# What you need to do
Here are some records; copy every line that holds the word "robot".

# Supplied entries
+ + + + + + +

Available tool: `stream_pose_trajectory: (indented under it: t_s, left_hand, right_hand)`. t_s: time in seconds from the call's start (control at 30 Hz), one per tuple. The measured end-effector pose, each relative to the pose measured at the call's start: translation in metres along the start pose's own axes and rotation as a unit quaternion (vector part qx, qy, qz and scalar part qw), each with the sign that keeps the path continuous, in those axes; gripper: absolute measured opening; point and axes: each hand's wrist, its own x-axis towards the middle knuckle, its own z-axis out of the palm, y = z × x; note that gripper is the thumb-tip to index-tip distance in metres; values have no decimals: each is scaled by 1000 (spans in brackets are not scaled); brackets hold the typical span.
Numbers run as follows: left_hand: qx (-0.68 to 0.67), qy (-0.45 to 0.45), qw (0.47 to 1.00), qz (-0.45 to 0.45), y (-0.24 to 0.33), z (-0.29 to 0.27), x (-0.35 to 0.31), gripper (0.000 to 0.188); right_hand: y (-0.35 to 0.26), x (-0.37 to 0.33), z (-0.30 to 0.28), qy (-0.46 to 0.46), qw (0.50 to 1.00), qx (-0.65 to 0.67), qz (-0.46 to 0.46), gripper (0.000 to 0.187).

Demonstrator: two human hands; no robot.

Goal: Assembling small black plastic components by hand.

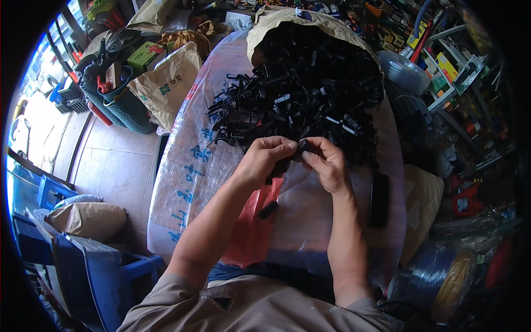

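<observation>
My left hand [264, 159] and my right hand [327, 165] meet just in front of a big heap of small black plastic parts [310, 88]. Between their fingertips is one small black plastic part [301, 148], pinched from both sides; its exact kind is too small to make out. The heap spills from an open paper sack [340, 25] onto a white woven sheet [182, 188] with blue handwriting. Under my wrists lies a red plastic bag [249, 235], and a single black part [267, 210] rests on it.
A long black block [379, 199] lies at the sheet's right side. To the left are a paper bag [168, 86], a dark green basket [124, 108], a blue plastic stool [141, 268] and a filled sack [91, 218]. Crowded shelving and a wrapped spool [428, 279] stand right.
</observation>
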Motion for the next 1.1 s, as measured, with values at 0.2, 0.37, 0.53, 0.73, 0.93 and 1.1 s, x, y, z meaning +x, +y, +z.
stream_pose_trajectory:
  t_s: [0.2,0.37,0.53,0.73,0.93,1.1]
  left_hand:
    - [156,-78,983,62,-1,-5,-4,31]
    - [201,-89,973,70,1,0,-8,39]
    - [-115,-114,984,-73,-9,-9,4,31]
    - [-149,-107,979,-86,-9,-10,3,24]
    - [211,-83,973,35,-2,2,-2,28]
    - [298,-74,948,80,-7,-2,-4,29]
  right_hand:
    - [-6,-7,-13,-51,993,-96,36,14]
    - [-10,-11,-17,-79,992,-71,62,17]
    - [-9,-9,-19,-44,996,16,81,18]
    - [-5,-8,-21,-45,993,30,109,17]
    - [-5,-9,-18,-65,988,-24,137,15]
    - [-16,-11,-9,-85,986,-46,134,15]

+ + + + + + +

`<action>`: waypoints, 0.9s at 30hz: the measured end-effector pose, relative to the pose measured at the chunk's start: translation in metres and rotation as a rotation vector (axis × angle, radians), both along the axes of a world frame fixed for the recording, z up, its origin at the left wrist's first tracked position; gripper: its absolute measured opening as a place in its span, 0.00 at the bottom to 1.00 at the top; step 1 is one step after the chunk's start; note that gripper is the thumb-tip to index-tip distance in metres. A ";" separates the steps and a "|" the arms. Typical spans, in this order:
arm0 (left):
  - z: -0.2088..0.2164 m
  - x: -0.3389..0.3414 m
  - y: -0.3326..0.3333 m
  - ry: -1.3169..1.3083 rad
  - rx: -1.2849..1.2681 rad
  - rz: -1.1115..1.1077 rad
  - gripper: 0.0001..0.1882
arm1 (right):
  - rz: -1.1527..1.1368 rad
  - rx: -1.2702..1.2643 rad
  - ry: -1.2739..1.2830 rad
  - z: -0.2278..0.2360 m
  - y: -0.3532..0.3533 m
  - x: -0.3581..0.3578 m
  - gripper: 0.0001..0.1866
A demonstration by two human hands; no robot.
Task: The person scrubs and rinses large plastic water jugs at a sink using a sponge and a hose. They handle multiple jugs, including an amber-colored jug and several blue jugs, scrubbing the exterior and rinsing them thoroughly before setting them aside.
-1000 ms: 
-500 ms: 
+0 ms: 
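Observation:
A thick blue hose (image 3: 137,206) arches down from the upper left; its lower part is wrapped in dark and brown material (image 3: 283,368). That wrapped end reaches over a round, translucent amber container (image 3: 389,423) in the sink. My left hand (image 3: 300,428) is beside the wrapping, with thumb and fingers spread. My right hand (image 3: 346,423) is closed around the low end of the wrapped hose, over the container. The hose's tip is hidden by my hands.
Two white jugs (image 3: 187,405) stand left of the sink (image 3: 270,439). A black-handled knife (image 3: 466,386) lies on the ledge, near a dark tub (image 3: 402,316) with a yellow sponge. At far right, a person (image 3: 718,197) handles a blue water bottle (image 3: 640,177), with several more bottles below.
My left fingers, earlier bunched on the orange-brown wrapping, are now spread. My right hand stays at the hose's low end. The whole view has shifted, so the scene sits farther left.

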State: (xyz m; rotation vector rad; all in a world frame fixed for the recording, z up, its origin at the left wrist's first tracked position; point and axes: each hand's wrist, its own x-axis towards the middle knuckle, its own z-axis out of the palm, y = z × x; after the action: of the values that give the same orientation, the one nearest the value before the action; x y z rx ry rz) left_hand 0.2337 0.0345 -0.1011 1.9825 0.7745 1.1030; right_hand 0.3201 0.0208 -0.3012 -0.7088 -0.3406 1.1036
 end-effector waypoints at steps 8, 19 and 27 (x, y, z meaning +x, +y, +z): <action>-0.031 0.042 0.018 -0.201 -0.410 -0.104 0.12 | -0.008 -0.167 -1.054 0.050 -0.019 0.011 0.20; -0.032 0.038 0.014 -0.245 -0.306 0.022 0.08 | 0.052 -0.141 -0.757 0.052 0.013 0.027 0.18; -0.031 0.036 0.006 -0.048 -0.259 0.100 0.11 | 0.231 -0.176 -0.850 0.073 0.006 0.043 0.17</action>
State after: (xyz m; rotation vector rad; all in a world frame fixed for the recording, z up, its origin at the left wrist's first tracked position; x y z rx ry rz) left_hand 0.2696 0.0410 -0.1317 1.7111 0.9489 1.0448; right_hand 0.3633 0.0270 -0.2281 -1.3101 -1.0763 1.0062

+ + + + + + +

# Solution to the problem
Demonstrator: two human hands; no robot.
A demonstration by two human hands; no robot.

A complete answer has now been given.